About this task: From the listing below, retype exactly the line holding "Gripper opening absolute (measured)", the line holding "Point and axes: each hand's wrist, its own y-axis", and the lines between them; skip everything else.

Raw data:

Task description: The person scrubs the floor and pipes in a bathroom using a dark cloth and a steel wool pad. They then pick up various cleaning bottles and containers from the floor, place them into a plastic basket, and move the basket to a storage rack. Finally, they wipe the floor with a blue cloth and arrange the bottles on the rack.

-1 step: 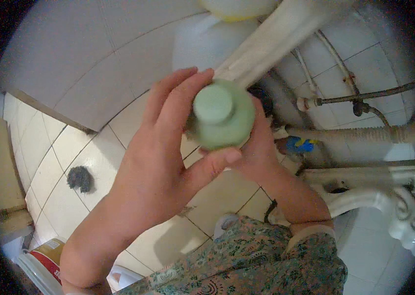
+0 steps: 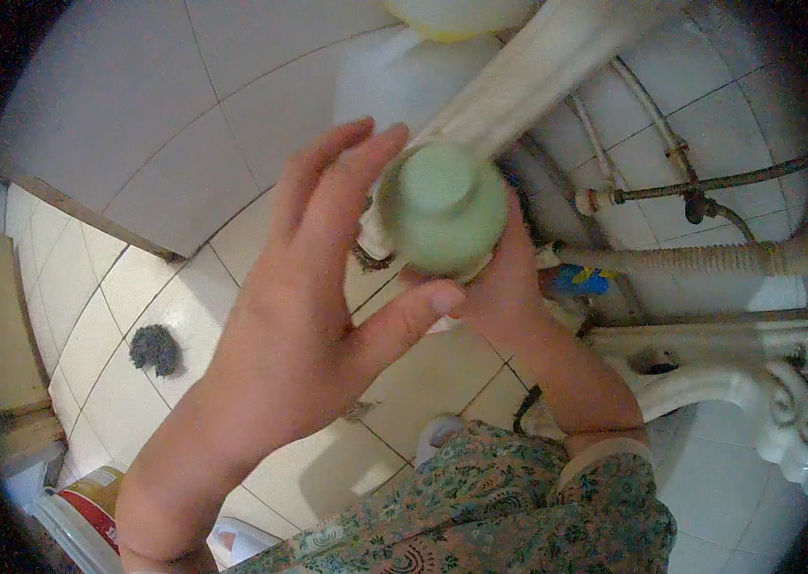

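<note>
A pale green bottle with a round cap of the same green is held up before me, its top toward me. My right hand grips the bottle from the right and below; the bottle hides most of its fingers. My left hand stands at the bottle's left side with thumb and fingers spread. A gap shows between its palm and the bottle. The thumb tip reaches near the bottle's lower edge; I cannot tell whether it touches.
A dark scouring pad lies on the tiled floor. A tub stands at lower left. Behind the bottle are a pale pedestal and a whitish translucent container. Right are a corrugated drain hose and a white scrolled bracket.
The bottle has shifted slightly up and right in my right hand. My left hand's fingers have moved a little left, so the gap between them and the bottle is wider.
</note>
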A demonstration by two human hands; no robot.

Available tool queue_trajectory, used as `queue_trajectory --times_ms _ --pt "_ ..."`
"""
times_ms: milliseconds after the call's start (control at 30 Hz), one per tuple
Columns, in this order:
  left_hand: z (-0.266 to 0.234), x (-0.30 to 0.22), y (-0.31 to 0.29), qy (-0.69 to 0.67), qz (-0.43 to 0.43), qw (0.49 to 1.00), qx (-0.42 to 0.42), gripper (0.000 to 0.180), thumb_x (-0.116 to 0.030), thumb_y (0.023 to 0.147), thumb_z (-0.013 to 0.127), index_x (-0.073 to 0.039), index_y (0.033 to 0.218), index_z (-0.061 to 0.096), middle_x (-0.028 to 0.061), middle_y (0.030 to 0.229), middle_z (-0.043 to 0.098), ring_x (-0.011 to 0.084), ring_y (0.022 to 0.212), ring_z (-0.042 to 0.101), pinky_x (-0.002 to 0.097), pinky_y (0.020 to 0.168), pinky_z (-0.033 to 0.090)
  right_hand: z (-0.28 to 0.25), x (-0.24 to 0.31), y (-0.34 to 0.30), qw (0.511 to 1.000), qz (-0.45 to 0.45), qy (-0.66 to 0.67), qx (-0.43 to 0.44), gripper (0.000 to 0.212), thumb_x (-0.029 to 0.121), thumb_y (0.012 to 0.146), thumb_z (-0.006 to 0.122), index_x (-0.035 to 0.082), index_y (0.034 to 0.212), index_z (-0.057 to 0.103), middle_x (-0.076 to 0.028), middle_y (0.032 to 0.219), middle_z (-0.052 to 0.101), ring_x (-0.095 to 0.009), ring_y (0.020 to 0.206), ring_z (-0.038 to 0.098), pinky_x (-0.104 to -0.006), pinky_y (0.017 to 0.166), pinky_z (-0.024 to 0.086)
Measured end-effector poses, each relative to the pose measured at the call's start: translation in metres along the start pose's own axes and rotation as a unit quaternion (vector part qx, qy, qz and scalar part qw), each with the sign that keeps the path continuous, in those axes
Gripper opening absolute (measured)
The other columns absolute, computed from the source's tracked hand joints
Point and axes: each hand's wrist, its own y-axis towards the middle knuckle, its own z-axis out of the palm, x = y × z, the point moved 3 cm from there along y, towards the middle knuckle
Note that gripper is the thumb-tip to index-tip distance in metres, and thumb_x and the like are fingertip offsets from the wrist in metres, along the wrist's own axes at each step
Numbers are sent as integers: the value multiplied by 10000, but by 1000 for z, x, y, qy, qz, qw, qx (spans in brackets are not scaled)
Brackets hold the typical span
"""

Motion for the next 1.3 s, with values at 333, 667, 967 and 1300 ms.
queue_trajectory --times_ms 333,667,967,1300 --pt "-46 52 -65 -94 -189 971 -116 712 -276 881 587 -146 1459 190 129 1372 365 261 1135 518 369 898 429 -93 -177 29 931 225 116 -262 1020 268 672 819 68 1420 155 -118 1331 379 -251 1208 408 -408 1011 345" --pt "-56 91 -97 -70 -260 941 -203 730 -286 879 591 -148 1464 176 139 1328 403 247 1074 549 355 851 456 -75 -290 47 934 191 87 -288 1040 239 635 845 44 1401 169 -171 1316 405 -294 1198 419 -420 995 347" --pt "-47 95 -94 -92 -266 936 -211 700 -151 870 557 -147 1460 181 126 1297 416 225 1055 555 319 834 462 -74 -382 22 930 178 -198 -252 842 227 668 829 -17 1296 324 -169 1267 438 -297 1140 462 -416 953 391" --pt "-58 83 -107 -53 -273 959 -62 673 -51 863 546 -109 1446 215 123 1265 413 219 1015 556 327 846 460 -91 -385 21 915 235 -272 -184 1050 368 692 789 0 1436 146 -240 1405 325 -356 1289 341 -437 1049 318"
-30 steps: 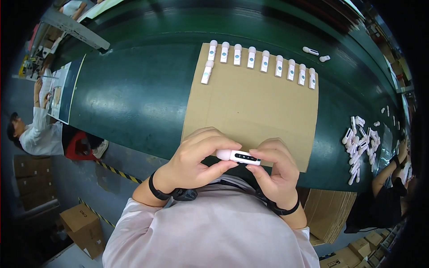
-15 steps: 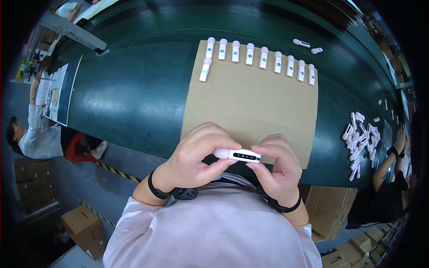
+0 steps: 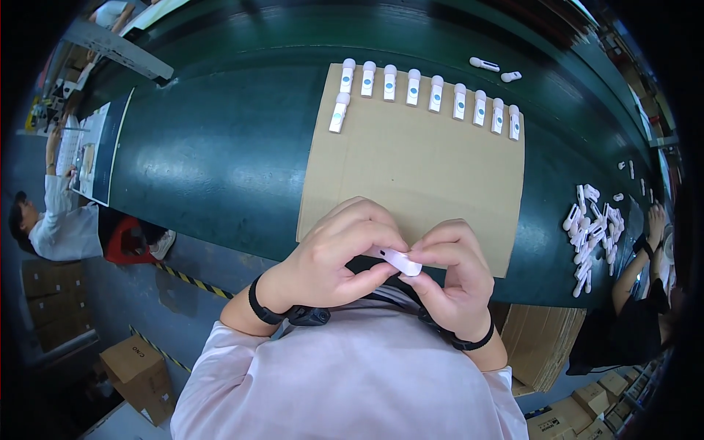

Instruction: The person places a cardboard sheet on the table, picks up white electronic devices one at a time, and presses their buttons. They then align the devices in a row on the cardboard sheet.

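Between both hands, close to my body and over the cardboard's near edge, is a small pale-pink and white handheld device (image 3: 401,262). Its narrow end and side show, and a bit of dark panel appears near my left fingers. My left hand (image 3: 339,253) pinches one end, its fingers hiding the rounded head. The other end is in the thumb and fingertips of my right hand (image 3: 456,265). Beyond them a flat brown cardboard sheet (image 3: 418,176) carries a row of similar devices (image 3: 413,88) along its far edge; a single one (image 3: 339,113) lies below the row's left end.
A pile of similar devices (image 3: 592,227) lies right of the cardboard on the green table (image 3: 213,169). Two loose ones (image 3: 484,64) lie beyond its far right corner. Co-workers sit at left (image 3: 59,220) and right (image 3: 623,315). Cardboard boxes (image 3: 139,370) stand on the floor.
The device has been turned in my fingers: its long black panel faced up before, and now its side and end show. My left fingers have shifted over the rounded head.
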`<state>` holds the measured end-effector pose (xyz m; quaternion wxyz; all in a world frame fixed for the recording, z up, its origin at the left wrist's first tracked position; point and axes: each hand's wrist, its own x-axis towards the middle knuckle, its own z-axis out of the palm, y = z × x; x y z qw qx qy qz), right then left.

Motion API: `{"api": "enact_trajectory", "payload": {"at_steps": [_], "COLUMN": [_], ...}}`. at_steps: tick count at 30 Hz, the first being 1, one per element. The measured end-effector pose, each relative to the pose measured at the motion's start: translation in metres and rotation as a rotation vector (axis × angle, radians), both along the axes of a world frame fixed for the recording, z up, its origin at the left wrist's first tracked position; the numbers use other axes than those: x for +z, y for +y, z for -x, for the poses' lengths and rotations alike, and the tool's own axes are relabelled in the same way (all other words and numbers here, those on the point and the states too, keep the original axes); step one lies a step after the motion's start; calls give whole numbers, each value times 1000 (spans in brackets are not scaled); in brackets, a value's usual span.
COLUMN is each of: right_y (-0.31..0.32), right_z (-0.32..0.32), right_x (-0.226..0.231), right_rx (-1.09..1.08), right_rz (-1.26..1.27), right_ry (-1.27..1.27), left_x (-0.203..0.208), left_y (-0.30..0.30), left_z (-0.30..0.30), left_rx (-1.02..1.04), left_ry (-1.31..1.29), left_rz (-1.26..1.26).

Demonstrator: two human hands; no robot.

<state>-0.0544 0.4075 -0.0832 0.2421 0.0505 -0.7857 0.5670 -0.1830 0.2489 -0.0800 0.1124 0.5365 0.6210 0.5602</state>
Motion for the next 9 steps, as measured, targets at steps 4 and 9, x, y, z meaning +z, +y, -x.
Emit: {"api": "enact_trajectory", "payload": {"at_steps": [4,9], "right_y": [-4,-1], "right_z": [6,5], "right_x": [6,7], "right_rx": [-34,-34], "right_rz": [-19,-21], "right_ry": [1,-54], "left_x": [-2,1], "left_y": [4,-7], "left_z": [1,10], "left_rx": [20,-3], "left_ry": [31,90], "left_rz": [-21,132]}}
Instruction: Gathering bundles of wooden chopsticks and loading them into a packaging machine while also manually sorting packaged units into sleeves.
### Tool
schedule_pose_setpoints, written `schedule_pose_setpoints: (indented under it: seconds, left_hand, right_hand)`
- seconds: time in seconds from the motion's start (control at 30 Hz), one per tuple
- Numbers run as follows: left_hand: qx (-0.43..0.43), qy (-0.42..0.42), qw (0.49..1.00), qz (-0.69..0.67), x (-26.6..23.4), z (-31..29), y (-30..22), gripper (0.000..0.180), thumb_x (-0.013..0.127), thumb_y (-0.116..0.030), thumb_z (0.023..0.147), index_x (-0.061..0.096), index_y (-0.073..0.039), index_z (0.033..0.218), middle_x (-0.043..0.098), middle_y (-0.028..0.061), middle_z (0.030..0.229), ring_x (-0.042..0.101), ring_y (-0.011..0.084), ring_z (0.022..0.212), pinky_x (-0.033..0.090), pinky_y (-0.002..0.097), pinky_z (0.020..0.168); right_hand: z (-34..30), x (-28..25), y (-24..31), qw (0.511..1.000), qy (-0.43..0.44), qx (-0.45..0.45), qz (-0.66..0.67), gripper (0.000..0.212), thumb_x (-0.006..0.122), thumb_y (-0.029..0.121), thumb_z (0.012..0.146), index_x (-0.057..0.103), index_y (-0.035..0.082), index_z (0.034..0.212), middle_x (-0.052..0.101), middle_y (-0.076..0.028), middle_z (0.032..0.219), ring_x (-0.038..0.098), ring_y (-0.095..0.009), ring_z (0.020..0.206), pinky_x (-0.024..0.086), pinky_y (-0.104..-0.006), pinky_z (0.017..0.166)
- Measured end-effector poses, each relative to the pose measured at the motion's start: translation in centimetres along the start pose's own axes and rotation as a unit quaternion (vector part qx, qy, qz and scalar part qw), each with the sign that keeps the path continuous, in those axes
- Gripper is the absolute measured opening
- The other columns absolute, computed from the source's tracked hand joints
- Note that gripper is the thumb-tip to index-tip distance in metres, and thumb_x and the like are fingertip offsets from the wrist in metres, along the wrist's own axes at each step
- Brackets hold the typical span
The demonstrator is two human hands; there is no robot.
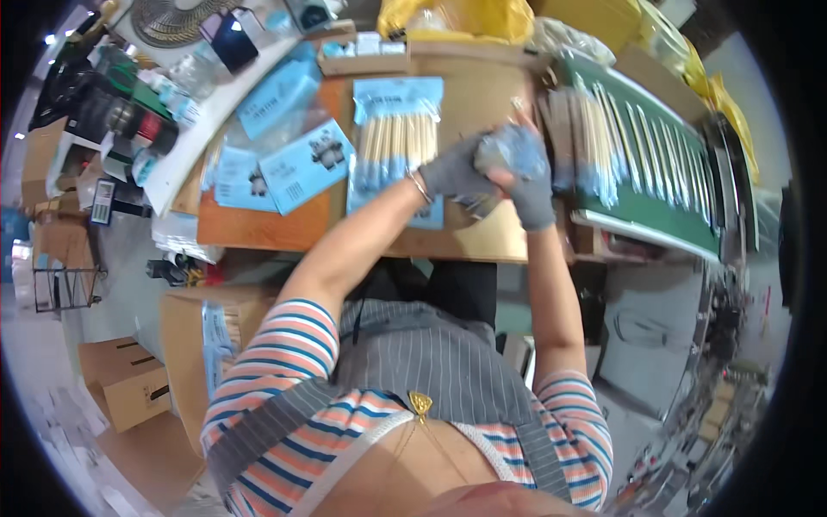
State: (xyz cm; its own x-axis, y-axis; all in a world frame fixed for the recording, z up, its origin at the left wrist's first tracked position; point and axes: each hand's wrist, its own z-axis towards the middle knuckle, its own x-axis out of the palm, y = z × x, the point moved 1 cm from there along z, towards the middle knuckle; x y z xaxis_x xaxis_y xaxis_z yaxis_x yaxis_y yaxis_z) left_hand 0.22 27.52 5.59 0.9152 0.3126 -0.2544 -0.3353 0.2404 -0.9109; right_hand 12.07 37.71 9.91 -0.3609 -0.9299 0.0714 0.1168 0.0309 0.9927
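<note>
Both my hands wear grey gloves with bare fingertips and meet over the table's right half. Between them is a small bundle with shiny clear plastic and pale blue ends; motion blur hides what is inside. My left hand grips it from the left, and my right hand closes round its right side. Just left of my hands lies a light blue printed bag with a row of wooden-handled sticks with blue ends on it. More plastic-wrapped sticks lie in a row to the right.
Blue printed bags overlap on the table's left. A green board at right carries several wrapped sticks. At the back stand a small cardboard tray and a yellow plastic bag. Cardboard boxes are on the floor at left.
</note>
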Motion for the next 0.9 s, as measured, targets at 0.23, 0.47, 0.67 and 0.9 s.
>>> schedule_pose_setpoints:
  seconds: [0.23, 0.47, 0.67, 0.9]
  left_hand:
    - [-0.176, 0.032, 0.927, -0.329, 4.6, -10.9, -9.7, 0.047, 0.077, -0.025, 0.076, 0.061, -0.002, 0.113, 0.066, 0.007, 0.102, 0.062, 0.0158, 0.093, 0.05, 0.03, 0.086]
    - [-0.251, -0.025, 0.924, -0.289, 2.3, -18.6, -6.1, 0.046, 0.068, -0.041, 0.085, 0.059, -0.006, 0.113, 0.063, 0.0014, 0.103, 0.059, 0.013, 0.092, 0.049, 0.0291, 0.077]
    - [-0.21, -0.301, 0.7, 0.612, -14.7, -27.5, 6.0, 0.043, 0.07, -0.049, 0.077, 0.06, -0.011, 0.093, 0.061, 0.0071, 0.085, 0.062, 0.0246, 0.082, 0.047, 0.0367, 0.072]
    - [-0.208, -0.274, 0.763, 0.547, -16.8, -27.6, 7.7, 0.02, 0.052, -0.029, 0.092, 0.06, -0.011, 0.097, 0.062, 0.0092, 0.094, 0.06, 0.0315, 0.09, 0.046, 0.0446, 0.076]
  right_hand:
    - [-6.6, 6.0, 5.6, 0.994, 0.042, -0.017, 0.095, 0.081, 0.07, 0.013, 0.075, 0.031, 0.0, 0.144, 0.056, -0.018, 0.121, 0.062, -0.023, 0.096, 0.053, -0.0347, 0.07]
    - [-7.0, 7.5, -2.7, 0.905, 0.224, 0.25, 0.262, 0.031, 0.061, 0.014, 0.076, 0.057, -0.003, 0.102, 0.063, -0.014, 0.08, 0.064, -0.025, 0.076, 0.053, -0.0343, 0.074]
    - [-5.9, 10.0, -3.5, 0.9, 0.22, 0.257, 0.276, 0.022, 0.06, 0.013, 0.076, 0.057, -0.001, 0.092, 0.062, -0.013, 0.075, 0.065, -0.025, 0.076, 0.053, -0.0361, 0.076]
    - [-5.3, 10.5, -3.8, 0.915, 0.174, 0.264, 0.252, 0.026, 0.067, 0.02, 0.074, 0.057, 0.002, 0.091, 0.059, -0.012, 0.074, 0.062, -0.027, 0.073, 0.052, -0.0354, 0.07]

Answer:
Gripper opening absolute (measured)
The other columns absolute, computed from the source's tracked hand joints
Point and axes: each hand's wrist, its own y-axis towards the middle knuckle, its own z-axis out of the palm, x = y × z, the point moved 3 cm from there along y, towards the middle knuckle

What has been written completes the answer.